Australian one-time Olympic swimming champion, the impossibly prepossessing Ian Thorpe, has now admitted what has long been rumoured and anyone with even a minimally-functioning "gaydar" has believed all along—he is gay.
I have two great regrets about this—one, that this divine creature has never been gay with me; and two, the world has been such that he has felt constrained to pretend that he is straight all these years. Evidently he reiterated this lie in a recent autobiography, even though in the same memoir he was candid enough to acknowledge that he suffered from severe depression—the result, no doubt, of living that self-same lie ... of inauthenticity.
I sincerely wish Ian the romantic happiness that has thus far eluded him—I wish him oceans and oceans of it.

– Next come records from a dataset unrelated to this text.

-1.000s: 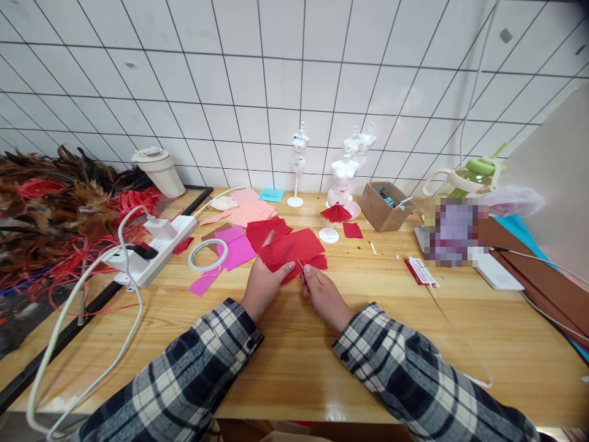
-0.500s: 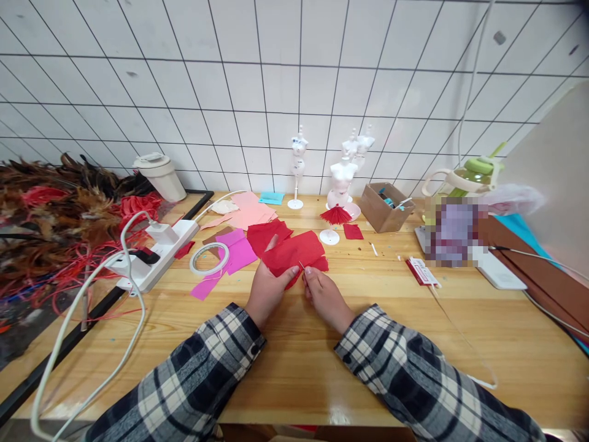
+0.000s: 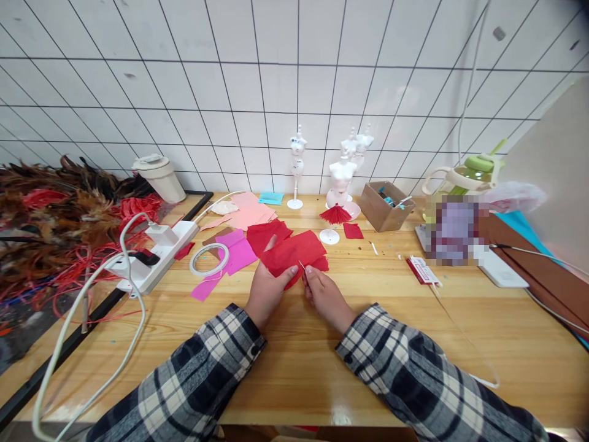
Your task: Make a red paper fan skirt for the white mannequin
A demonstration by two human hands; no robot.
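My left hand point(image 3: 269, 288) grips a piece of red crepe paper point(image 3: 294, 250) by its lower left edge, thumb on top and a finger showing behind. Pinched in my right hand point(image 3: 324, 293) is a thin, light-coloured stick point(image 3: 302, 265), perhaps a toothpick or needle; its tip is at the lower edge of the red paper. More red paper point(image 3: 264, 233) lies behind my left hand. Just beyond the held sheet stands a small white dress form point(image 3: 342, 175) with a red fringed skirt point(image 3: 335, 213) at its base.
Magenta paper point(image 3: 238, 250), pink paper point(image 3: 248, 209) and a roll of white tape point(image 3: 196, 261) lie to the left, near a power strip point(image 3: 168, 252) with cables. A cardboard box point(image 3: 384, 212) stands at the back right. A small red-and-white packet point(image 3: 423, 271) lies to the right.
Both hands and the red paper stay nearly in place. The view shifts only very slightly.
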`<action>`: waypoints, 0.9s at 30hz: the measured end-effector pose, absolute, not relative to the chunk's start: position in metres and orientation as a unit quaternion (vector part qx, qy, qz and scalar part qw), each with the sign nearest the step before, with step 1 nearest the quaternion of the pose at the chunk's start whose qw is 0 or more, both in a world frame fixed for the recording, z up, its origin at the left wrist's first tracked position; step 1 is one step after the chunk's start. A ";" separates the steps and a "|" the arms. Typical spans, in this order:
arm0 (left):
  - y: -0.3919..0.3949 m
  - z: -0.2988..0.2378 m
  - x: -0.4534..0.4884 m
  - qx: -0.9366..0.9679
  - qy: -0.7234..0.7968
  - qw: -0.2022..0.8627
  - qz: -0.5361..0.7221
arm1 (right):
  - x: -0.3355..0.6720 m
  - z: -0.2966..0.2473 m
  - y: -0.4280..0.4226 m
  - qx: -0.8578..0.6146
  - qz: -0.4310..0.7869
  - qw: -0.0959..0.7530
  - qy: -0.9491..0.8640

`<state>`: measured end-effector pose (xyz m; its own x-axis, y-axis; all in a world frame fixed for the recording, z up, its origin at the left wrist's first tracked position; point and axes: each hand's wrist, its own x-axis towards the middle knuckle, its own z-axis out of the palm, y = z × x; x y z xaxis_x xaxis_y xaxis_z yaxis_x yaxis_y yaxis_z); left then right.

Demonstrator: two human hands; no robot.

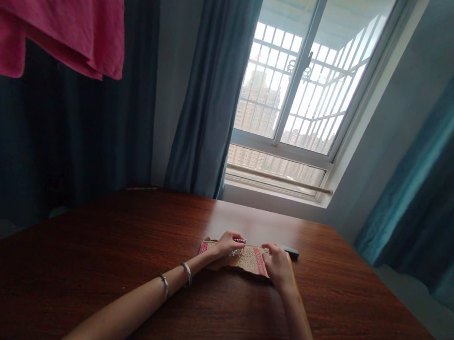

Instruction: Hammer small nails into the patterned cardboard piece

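Note:
A tan piece with dark specks or holes (246,259) and pink patterned bands lies on the table; its lower edge is ragged. My left hand (227,244), two silvery bracelets on its wrist, is over the left half of this piece. Its fingers are closed in a pinch on a small dark-red and white striped thing (239,241), whose kind I cannot make out. Over the right end of the piece rests my right hand (278,264), thumb and forefinger apart, with nothing seen between them. Just beyond it lies a dark flat object (291,253), partly hidden by the fingers.
The brown wooden table (144,299) reaches to a barred window (294,92) at the back. A blue curtain (207,96) hangs left of it and another blue curtain (430,153) at right. A pink cloth (62,18) hangs at upper left.

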<state>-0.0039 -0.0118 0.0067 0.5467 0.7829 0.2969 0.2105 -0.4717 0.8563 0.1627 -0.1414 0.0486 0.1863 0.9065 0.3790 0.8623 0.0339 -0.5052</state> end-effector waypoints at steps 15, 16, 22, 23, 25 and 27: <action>-0.015 0.007 -0.004 0.781 0.328 0.395 0.356 | 0.193 0.013 -0.249 -0.873 0.014 0.155 -0.463; -0.015 0.007 -0.004 0.780 0.328 0.396 0.356 | 0.193 0.015 -0.249 -0.875 0.019 0.169 -0.454; -0.015 0.006 -0.004 0.777 0.328 0.402 0.357 | 0.190 0.027 -0.250 -0.788 0.153 0.400 -0.442; -0.015 0.006 -0.004 0.776 0.328 0.403 0.357 | 0.187 0.031 -0.251 -0.748 0.198 0.459 -0.436; -0.016 0.007 -0.005 0.775 0.325 0.408 0.357 | 0.179 0.041 -0.253 -0.675 0.276 0.551 -0.406; -0.017 0.008 -0.005 0.774 0.324 0.411 0.358 | 0.171 0.052 -0.255 -0.631 0.340 0.585 -0.378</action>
<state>-0.0047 -0.0167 0.0079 0.5340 0.7951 0.2876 0.2073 -0.4529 0.8672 0.1713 -0.2547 0.0515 0.4821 0.8760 0.0133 0.0792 -0.0285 -0.9965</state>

I'd also use the occasion to remind people with libertarian tendencies that while we, as freedom-lovers, welcome a milieu in which people like Ian who might otherwise remain closeted for life now feel free to be open about what they do or would like to do with other consenting adults in private (actually, a milieu in which they could say simply, "It's none of your effing business" and be left alone after that would be good too), we do not endorse the reverse-side of the homophobic coin: heterophobia, whose homo-nazi practitioners secretly (and sometimes not so secretly) wish homosexuality to be not merely legal but compulsory and heterosexuality to be criminalised (an idea with considerable appeal to me, I have to confess, but whose appeal I generally resist except on Thursdays).
It disturbed me to hear that the Georgian soprano slated to play Desdemona to the Otello of Simon O'Neill (writer of one of the Forewords to my book The One Tenor, who from all accounts has been beyond stellar as the jealousy-crazed heterosexual Moor) was sacked by Opera Australia for a tweet in which she referred to homosexuals as "sewage" (an allusion, no doubt, to what it is that gay men are thought to plunge their penises into). What on earth did that have to do with her singing?! (What she should have been sacked for was participating in that foul fount of fatuities, Twit-Witter, at all ... but I digress in parentheses yet again.)
A milieu in which people are free to express such sentiments as well as their opposite ... that would be an advance. A milieu in which an Ayn Rand is as free to express her homophobia as a homo-nazi to express her heterophobia, while neither is able to enforce her phobia. "I disagree with what you say, but defend to the death your right to say it," etc. As it is, I fear, the fashionable, politically correct pink swastika rules; homosexuals are able to come out of the closet without trepidation, but heterosexuals are being driven into it.
That is not an advance, just an exchange of bigotries.